[Supplied material Boundary: Start]
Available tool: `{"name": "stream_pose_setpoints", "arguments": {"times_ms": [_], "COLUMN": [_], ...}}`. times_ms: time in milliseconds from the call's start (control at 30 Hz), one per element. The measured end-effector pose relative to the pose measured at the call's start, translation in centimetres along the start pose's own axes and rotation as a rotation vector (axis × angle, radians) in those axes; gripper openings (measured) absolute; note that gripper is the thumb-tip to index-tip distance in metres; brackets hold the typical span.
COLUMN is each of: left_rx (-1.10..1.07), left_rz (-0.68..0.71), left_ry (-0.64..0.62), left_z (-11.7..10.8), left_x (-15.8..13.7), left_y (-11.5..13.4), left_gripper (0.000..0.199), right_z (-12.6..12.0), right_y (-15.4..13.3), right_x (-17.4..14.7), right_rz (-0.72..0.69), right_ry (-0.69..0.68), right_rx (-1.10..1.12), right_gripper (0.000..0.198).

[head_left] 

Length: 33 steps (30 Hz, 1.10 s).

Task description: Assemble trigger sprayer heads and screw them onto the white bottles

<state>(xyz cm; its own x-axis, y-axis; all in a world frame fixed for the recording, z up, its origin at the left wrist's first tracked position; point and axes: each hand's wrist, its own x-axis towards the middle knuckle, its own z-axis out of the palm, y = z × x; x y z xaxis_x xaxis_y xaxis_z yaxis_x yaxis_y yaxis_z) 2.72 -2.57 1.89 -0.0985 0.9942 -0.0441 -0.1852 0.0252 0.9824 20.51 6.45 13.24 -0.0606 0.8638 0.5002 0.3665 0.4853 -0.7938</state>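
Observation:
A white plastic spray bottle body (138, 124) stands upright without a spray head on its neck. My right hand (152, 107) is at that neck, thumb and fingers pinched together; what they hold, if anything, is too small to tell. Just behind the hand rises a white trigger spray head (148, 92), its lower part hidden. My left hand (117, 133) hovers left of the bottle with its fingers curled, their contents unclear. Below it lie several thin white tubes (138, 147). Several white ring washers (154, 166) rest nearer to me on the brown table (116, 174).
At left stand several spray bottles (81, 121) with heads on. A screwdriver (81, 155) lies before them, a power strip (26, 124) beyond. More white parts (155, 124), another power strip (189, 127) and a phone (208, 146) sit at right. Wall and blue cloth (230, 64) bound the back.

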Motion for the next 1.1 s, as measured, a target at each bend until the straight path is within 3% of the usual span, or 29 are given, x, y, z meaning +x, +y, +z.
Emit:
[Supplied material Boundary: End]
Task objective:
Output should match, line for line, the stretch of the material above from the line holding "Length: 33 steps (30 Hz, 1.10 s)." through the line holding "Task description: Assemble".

Solution:
Length: 33 steps (30 Hz, 1.10 s).

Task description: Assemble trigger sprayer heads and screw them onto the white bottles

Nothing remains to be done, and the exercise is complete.